Holiday Shoppers Divided Over Spending

Holiday Shoppers Divided Over Spending

Holiday Shoppers Divided Over Spending

Deloitte recently released their 25th annual survey of consumer intentions for spending this holiday season, and the results are interesting. Economic woes have left many consumers less likely to spend as much money as they would for gifts a few years ago, but some important sections of the survey demographics showed a surprisingly cheerful outlook.
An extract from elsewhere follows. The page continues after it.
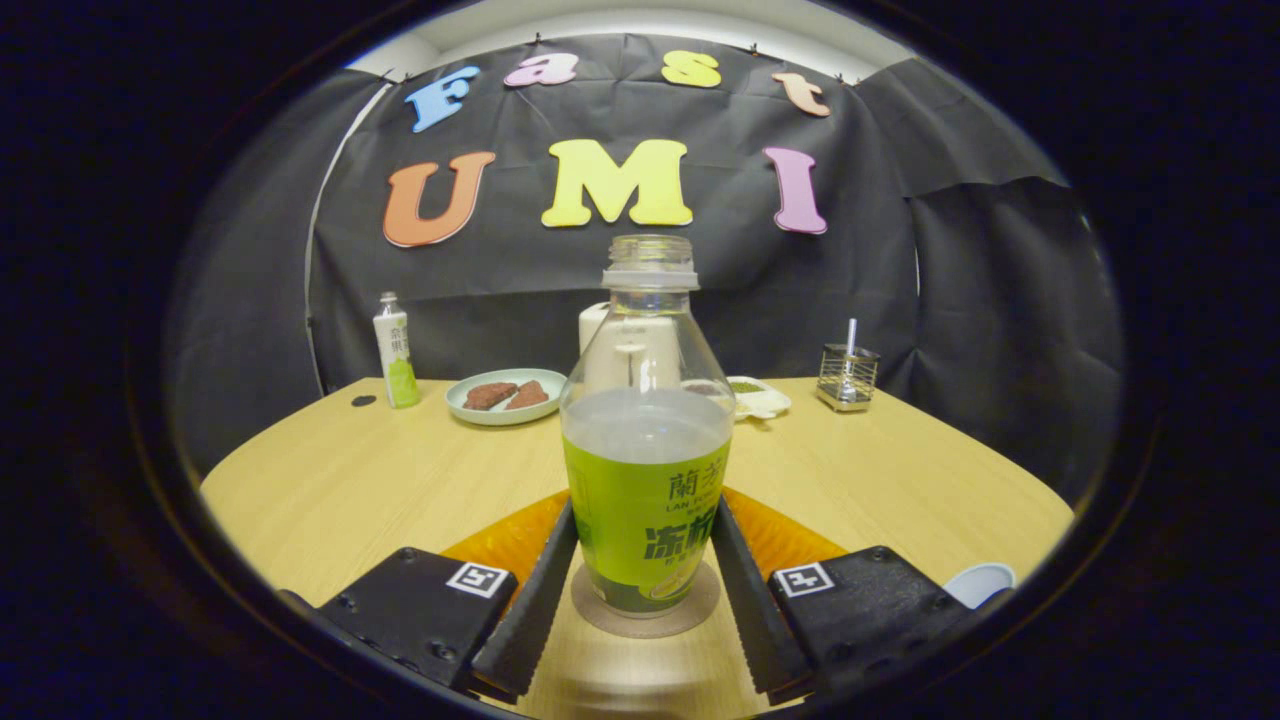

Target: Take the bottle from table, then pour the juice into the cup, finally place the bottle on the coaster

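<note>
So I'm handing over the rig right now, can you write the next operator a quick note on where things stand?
Gripper: fingers stand either side of the bottle, close to its label; whether they press on it cannot be told.
Bottle: upright, uncapped, partly full, standing on the round coaster.
Cup: beside the right finger, contents not visible.
Done: bottle looks placed on the coaster.
Left: probably just to open the fingers and back away without tipping the bottle; check the cup got its juice.

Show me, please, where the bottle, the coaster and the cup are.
bottle (645,500): gripper view, on its green label.
coaster (600,612): gripper view, on its bare rim.
cup (982,580): gripper view, on its rim.
</note>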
Nearly 70 percent of consumers reported that their finances are in better shape or the same as they were last holiday season. This has lead to 62 percent of survey respondents claiming that they will spend at least as much or even more than they did on gifts last year. Despite these optimistic plans, 50 percent of respondents said that they feel that the U.S. is in a recession or heading towards one.

Consumers making over $100,000 yearly were the most optimistic, with 45 percent claiming that the economy will improve over the next year. This group also feels the most secure in their jobs, leading to higher spending averages of $826. Consumers between 45 and 60 were the most likely to report their economic situation is worse than last holiday season, and this group also reported that they will cut back on gift purchases this year more than other age groups. 18 to 29 year old consumers seem to have saved more throughout the year to afford holiday gifts, with almost 40 percent claiming this as a reason they’re ready to shop.
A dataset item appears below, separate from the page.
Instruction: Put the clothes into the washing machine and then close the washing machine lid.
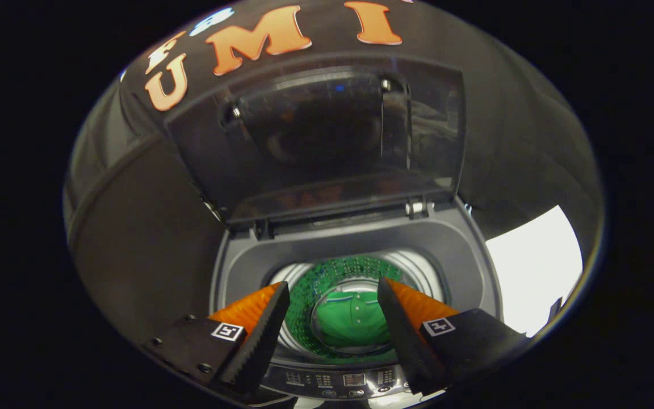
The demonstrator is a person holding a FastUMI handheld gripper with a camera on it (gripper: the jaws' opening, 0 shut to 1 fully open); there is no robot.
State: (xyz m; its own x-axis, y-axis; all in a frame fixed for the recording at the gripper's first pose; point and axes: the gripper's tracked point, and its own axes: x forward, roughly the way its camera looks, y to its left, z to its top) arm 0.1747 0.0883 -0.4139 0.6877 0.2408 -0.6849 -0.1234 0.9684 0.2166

Results from Deloitte’s survey also demonstrate the impact the internet has had on shopping. 46 percent feel that they are better educated about prices due to easy comparison shopping. Wider variety, availability and good reviews also help consumers make the right purchase online. Smartphones have led the way in online shopping recently, and 17 percent of consumers plan to use their smartphone for shopping during this holiday season.